Journey to the Western Islands of Scotland eBook

This eBook from the Gutenberg Project consists of approximately 206 pages of information about Journey to the Western Islands of Scotland.

Journey to the Western Islands of Scotland eBook

This eBook from the Gutenberg Project consists of approximately 206 pages of information about Journey to the Western Islands of Scotland.

Another story may show the disorderly state of insular neighbourhood.  The inhabitants of the Isle of Egg, meeting a boat manned by Macleods, tied the crew hand and foot, and set them a-drift.  Macleod landed upon Egg, and demanded the offenders; but the inhabitants refusing to surrender them, retreated to a cavern, into which they thought their enemies unlikely to follow them.  Macleod choked them with smoke, and left them lying dead by families as they stood.

Here the violence of the weather confined us for some time, not at all to our discontent or inconvenience.  We would indeed very willingly have visited the Islands, which might be seen from the house scattered in the sea, and I was particularly desirous to have viewed Isay; but the storms did not permit us to launch a boat, and we were condemned to listen in idleness to the wind, except when we were better engaged by listening to the ladies.

We had here more wind than waves, and suffered the severity of a tempest, without enjoying its magnificence.  The sea being broken by the multitude of islands, does not roar with so much noise, nor beat the shore with such foamy violence, as I have remarked on the coast of Sussex.  Though, while I was in the Hebrides, the wind was extremely turbulent, I never saw very high billows.

The country about Dunvegan is rough and barren.  There are no trees, except in the orchard, which is a low sheltered spot surrounded with a wall.

When this house was intended to sustain a siege, a well was made in the court, by boring the rock downwards, till water was found, which though so near to the sea, I have not heard mentioned as brackish, though it has some hardness, or other qualities, which make it less fit for use; and the family is now better supplied from a stream, which runs by the rock, from two pleasing waterfalls.

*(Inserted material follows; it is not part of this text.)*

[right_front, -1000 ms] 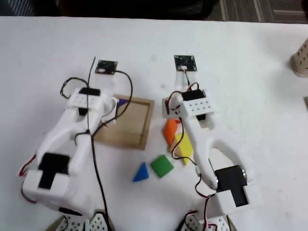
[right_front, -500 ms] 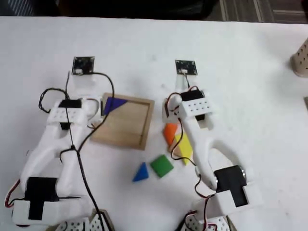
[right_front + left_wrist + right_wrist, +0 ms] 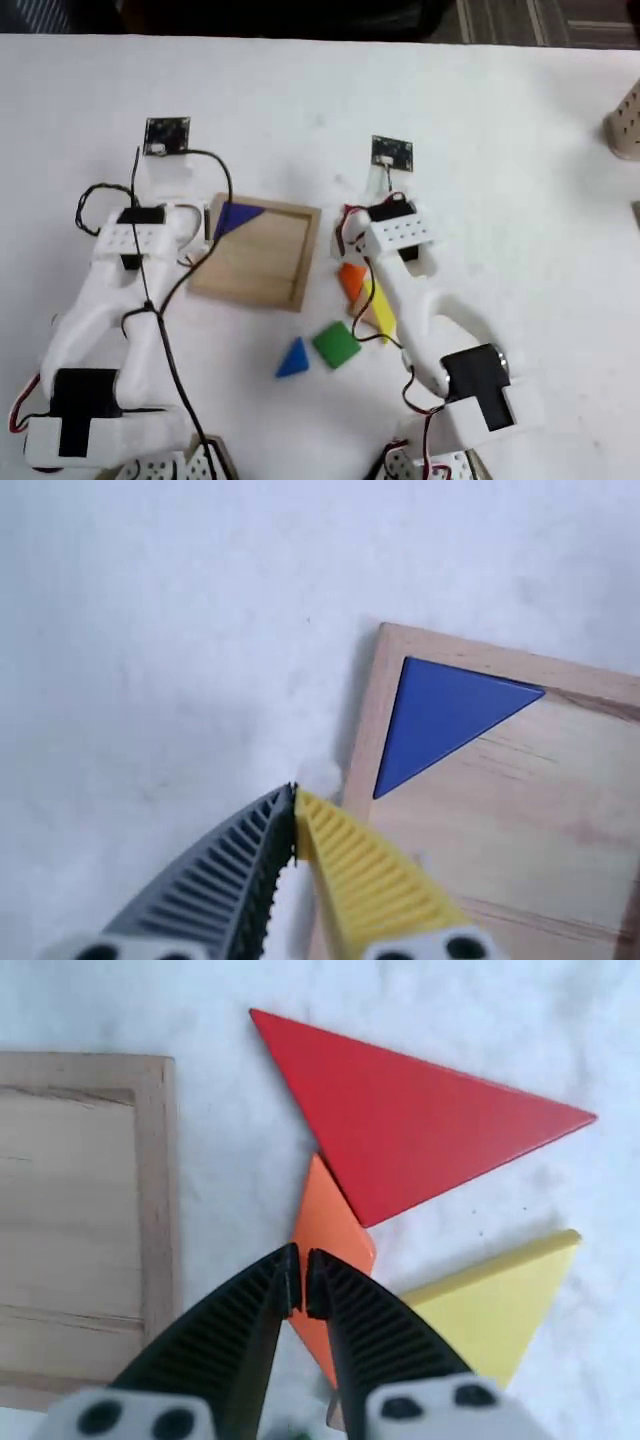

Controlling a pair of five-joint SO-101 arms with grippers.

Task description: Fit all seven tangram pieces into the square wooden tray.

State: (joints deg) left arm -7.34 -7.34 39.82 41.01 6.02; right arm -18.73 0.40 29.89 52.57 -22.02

Here we saw some traces of former manners, and heard some standing traditions.  In the house is kept an ox’s horn, hollowed so as to hold perhaps two quarts, which the heir of Macleod was expected to swallow at one draught, as a test of his manhood, before he was permitted to bear arms, or could claim a seat among the men.  It is held that the return of the Laird to Dunvegan, after any considerable absence, produces a plentiful capture of herrings; and that, if any woman crosses the water to the opposite Island, the herrings will desert the coast.  Boetius tells the same of some other place.  This tradition is not uniform.  Some hold that no woman may pass, and others that none may pass but a Macleod.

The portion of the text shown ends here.